Ника, к счастью, далеко не сразу поняла, что, собственно, произошло. Когда они с отцом вышли из троллейбуса, Иван Афанасьевич сказал, что пойдет вперед — чтобы подготовить мать, сказал он, а то слишком неожиданно получится. Ника согласилась, что так будет лучше. Она задержалась перед газетным стендом, попыталась прочитать что-то, но не поняла ни слова и направилась домой; не спеша прошла через двор, вошла в подъезд, вызвала лифт. Она почти не волновалась или делала вид, что не волнуется; хотя, в общем-то, довольно плохо представляла себе, что скажет маме и как произойдет их встреча…

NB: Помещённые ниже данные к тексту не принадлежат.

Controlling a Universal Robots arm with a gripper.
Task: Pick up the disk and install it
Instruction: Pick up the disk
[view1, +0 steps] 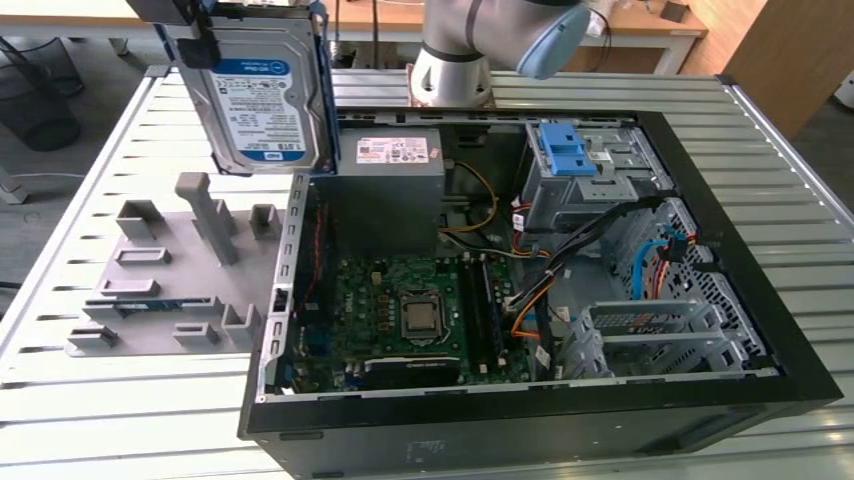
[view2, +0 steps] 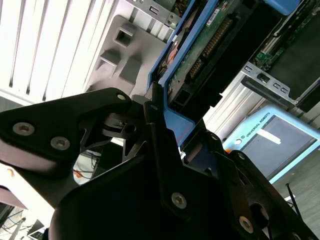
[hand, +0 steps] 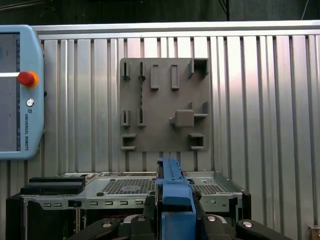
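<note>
Gripper (view1: 198, 40) jaws are pressed together on the disk (view1: 264, 95), pinching it at its upper end, at the far left of the exterior view. The disk hangs upright, clear of the table (view1: 80, 170), with its white-and-blue label toward the exterior camera and its blue carrier showing along both side edges.

In the second wrist view, the gripper (view2: 157, 115) clamps the blue carrier from both sides, and the disk (view2: 210, 45) shows its green circuit board and connector. In the first wrist view, the gripper (hand: 175, 217) holds the disk (hand: 174, 185) edge-on.

Below the disk, a grey fixture plate (view1: 174, 270) lies flat on the slatted metal table, just beside the left wall of the open computer case (view1: 534, 410). The plate (hand: 165, 107) carries raised blocks and slots.

Inside the case, from left to right:
- a grey power supply (view1: 387, 175) with a white sticker, at the far left;
- the green motherboard (view1: 400, 310), on the near side of the power supply;
- orange and black cables (view1: 534, 270), in the middle;
- a metal drive cage (view1: 587, 175) with blue latch tabs (view1: 571, 150), at the far right.

The arm's base (view1: 454, 60) stands on the far side of the case. A pendant (hand: 15, 90) with a red button lies on the table, apart from the plate.
</note>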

А потом она увидела необычно приоткрытую дверь их квартиры и услышала голос отца — он кричал что-то по телефону, она еще не разобрала ни одного слова, но ее уже, как током, ударило ощущение внезапной беды. Она вбежала в переднюю, когда Отец только что положил трубку, и, когда она увидела его серое трясущееся лицо, ей захотелось зажмуриться и закричать от страха; отец схватил ее за плечи, преграждая дорогу в комнаты, и повторял, что с мамой ничего страшного, просто стало нехорошо, он уже вызвал «скорую помощь», все будет в порядке, нужно только сбегать к врачу, который живет этажом ниже, — сегодня воскресенье, он может быть дома — пусть тогда немедленно поднимется…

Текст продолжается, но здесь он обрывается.